What to work on.
Using the entries below, write out the line with "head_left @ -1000", the line with "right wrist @", and every line in between, exactly as each is written.

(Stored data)
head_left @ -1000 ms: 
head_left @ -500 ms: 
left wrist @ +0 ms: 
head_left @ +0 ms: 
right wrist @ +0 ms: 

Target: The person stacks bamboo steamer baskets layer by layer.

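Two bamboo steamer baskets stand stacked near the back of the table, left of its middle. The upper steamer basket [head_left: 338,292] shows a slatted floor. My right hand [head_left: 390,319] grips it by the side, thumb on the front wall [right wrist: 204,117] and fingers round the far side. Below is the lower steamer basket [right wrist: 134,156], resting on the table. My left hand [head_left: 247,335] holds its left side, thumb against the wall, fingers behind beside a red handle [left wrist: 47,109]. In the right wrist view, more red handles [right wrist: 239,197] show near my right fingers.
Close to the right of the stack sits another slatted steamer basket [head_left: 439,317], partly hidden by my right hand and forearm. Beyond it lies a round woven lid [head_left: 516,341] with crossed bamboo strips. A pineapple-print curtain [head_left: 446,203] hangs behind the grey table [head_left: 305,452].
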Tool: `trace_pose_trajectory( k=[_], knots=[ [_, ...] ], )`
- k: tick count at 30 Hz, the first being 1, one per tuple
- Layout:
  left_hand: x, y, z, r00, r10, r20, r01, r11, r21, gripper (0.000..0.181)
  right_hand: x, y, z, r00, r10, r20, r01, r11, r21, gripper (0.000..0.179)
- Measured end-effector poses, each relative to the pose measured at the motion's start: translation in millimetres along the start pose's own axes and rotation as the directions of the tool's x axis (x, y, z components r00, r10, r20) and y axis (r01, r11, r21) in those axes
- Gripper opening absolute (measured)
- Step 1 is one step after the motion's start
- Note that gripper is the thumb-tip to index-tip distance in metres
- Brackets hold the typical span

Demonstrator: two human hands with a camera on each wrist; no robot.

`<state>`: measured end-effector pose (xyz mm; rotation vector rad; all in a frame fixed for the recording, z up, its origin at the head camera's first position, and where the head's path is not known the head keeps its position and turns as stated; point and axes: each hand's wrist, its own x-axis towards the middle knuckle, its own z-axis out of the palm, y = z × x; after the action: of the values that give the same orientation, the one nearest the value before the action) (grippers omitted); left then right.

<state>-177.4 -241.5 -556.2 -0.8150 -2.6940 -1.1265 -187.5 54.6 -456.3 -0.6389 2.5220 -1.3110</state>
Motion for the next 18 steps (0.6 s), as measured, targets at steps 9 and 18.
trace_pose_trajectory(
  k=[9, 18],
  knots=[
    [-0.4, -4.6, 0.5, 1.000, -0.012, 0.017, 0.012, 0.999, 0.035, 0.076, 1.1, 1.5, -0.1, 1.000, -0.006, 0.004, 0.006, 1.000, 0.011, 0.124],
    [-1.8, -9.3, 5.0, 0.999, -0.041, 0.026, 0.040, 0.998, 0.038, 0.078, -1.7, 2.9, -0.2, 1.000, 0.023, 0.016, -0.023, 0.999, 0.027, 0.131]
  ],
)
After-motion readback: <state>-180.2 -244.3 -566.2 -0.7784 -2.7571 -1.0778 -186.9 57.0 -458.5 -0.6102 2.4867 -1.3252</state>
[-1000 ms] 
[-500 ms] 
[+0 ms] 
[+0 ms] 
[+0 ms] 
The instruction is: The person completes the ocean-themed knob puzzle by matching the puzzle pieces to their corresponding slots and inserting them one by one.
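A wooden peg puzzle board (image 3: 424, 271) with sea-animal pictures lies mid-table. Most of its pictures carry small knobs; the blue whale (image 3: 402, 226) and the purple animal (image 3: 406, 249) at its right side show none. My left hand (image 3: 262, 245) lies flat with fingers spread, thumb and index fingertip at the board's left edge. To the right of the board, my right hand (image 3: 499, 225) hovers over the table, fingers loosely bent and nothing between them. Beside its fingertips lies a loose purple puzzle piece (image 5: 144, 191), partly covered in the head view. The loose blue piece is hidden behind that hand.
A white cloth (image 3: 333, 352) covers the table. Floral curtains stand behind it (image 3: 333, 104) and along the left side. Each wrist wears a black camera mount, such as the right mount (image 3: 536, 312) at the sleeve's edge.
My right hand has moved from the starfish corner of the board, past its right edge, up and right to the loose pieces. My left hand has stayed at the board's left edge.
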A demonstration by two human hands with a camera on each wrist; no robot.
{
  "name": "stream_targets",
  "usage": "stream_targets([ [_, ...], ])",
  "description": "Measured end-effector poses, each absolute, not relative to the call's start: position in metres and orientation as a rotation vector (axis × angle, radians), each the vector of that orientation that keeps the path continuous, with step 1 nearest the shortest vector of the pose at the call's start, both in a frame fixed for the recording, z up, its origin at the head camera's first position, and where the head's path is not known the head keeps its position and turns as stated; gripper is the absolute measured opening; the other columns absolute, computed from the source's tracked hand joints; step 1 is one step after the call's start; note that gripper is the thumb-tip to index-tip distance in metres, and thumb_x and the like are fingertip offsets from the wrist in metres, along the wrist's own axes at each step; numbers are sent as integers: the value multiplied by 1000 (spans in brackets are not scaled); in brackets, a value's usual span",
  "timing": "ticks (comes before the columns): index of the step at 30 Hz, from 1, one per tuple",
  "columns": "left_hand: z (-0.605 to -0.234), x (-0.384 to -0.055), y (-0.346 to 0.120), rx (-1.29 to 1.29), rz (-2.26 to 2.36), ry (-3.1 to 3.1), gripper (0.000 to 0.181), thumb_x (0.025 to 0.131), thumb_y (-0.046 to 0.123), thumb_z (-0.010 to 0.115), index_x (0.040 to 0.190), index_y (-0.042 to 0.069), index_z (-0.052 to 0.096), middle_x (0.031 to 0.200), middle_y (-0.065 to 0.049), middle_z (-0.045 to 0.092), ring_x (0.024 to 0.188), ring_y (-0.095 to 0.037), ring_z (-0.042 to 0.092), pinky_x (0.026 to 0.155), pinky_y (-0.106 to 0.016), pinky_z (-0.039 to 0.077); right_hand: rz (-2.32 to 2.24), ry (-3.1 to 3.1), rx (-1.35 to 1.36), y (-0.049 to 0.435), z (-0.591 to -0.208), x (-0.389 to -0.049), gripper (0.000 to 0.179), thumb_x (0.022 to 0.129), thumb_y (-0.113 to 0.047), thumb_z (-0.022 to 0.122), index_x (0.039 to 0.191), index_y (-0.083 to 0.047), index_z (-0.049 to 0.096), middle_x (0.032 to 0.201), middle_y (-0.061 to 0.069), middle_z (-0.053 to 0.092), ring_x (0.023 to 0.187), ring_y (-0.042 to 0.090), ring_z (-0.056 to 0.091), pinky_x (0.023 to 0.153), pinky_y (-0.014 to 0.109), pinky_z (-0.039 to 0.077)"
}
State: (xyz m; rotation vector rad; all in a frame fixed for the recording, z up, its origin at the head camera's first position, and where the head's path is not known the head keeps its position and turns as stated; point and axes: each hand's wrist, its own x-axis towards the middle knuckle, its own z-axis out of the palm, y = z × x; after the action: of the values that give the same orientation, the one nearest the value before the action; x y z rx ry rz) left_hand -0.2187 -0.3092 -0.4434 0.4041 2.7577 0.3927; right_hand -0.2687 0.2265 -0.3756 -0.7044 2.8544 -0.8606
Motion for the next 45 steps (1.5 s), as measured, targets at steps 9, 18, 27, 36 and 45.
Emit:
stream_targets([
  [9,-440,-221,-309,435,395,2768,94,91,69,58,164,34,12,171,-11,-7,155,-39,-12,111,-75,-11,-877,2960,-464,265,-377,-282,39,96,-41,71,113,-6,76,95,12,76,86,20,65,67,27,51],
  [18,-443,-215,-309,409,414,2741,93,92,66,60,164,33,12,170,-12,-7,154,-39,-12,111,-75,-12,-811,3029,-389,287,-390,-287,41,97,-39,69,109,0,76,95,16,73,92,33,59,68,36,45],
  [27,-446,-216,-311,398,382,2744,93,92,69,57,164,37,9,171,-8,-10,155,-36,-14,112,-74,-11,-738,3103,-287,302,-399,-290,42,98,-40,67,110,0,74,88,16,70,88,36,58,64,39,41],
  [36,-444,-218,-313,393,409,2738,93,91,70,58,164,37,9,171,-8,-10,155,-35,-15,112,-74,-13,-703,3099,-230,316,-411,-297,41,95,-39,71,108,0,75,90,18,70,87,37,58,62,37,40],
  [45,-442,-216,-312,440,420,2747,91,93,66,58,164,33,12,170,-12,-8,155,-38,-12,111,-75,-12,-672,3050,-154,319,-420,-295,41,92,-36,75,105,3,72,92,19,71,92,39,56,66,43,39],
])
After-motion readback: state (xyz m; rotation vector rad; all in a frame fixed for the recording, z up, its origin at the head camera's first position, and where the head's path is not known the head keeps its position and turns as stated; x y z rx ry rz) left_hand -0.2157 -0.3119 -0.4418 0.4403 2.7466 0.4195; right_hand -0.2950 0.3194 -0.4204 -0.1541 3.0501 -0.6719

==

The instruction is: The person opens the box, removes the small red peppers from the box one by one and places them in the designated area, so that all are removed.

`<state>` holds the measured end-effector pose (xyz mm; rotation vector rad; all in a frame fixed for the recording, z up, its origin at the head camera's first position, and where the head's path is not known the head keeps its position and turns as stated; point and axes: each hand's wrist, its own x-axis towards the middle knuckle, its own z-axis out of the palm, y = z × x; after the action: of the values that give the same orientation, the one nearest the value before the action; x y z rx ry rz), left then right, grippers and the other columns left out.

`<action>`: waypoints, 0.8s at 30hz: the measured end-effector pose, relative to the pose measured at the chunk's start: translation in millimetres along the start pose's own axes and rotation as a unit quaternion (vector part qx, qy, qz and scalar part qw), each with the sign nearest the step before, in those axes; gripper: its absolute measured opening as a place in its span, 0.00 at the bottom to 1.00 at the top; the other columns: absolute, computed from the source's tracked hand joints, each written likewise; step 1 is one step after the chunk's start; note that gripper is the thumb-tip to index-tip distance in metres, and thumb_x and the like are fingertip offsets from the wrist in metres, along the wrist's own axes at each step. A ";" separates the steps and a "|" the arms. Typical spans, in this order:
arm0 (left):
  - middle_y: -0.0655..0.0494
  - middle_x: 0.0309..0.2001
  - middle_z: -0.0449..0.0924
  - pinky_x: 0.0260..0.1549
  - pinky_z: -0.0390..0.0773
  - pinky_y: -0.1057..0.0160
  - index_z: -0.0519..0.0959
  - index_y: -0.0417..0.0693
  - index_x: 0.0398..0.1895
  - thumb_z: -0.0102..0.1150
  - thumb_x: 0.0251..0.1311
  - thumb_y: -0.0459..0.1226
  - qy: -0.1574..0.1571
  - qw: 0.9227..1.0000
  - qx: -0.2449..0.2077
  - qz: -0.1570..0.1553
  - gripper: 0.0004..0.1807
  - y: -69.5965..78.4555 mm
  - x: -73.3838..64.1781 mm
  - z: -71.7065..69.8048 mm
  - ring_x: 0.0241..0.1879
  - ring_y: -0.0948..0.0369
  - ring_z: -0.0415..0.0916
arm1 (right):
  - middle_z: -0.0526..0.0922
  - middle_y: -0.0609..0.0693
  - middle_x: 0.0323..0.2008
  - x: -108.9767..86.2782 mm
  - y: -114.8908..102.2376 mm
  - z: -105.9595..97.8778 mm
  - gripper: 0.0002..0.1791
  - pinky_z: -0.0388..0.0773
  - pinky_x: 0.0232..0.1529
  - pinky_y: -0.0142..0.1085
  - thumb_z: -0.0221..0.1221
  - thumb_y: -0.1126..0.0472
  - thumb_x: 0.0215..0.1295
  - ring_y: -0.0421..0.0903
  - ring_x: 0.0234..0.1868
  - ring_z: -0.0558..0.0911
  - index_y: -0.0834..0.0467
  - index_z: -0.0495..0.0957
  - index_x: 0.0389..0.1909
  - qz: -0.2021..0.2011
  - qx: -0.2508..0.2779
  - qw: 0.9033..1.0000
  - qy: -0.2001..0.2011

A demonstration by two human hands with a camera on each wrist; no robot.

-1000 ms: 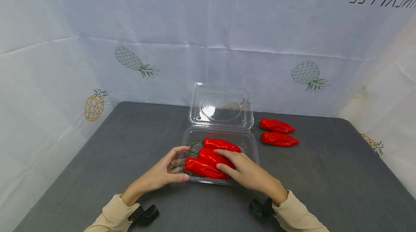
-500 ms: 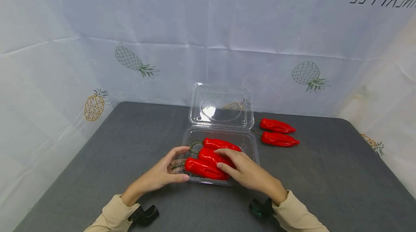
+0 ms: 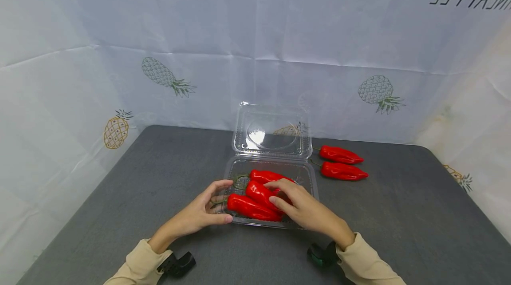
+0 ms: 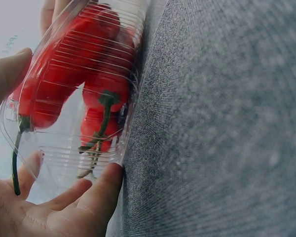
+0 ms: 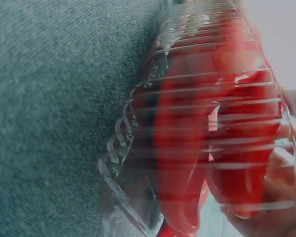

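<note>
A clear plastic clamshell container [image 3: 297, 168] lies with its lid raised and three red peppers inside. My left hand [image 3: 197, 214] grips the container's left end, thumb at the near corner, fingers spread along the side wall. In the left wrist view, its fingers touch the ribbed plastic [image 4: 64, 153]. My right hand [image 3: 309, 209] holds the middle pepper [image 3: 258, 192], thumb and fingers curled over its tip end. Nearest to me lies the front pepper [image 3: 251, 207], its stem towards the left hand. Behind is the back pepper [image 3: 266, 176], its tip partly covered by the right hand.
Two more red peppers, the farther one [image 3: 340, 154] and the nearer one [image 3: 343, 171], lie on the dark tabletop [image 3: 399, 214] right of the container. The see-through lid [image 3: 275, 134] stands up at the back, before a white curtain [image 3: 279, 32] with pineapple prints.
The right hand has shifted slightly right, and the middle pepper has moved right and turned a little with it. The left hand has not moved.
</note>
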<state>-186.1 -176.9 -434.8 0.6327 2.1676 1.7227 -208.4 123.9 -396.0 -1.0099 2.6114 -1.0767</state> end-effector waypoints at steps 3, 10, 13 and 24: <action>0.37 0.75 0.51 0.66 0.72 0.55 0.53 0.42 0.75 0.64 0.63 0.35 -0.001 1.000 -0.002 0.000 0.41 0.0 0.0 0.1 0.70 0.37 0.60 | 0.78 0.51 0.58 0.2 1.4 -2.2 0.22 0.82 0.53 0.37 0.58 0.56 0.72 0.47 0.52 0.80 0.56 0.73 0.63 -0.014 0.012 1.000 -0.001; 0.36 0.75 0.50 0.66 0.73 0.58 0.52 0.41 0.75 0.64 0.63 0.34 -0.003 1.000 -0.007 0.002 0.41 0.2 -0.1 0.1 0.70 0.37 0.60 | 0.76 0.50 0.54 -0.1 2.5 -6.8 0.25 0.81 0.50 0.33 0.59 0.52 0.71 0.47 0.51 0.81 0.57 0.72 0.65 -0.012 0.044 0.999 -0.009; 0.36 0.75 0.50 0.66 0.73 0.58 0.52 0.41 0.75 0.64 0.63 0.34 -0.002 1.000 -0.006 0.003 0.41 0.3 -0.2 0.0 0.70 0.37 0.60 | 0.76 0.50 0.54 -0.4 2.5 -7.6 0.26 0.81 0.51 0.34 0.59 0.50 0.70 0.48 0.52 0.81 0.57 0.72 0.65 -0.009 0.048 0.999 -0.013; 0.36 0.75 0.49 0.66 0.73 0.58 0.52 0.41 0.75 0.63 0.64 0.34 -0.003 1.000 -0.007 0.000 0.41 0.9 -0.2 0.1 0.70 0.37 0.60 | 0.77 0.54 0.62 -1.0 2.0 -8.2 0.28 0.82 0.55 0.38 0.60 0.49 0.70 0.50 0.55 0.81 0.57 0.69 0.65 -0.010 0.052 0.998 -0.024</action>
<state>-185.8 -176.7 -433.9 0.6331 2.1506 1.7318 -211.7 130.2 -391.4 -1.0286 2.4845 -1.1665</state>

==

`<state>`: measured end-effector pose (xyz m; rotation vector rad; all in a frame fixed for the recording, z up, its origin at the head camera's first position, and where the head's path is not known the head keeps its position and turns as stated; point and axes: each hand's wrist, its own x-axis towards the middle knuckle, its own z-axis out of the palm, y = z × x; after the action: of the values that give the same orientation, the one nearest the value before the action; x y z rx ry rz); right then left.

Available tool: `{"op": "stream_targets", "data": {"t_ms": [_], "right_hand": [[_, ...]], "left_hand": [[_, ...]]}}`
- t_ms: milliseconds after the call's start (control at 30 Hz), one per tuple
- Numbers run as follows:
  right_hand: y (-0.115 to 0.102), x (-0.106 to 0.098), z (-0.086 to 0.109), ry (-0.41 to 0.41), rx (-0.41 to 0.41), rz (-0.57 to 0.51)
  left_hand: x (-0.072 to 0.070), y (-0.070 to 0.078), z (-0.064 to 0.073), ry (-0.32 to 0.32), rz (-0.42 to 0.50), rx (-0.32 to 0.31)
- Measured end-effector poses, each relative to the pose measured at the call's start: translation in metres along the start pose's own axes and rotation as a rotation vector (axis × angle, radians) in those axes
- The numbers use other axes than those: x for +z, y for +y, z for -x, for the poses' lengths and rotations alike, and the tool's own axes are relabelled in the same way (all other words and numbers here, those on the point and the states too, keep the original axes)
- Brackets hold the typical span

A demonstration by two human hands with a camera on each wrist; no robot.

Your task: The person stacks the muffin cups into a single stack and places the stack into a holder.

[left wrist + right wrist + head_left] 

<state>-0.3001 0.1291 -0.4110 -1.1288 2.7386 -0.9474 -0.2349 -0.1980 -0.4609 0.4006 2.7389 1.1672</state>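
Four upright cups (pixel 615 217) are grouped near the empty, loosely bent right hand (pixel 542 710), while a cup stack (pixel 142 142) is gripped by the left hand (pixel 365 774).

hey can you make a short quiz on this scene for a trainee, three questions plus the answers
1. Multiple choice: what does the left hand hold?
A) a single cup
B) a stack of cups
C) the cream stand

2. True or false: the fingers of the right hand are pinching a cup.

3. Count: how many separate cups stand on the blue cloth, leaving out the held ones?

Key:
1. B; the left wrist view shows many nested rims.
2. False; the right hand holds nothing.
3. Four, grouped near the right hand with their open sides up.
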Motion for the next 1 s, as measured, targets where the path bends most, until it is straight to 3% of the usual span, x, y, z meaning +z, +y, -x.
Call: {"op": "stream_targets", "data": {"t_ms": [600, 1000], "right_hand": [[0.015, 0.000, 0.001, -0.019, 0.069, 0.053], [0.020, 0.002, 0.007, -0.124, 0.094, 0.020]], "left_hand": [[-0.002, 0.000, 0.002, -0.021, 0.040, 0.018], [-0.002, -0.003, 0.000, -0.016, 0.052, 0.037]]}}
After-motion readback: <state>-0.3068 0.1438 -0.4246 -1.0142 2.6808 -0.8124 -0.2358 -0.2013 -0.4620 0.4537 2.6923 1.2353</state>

Task result.
head_left @ -1000 ms: 
head_left @ -500 ms: 
left wrist @ +0 ms: 
head_left @ +0 ms: 
right wrist @ +0 ms: 

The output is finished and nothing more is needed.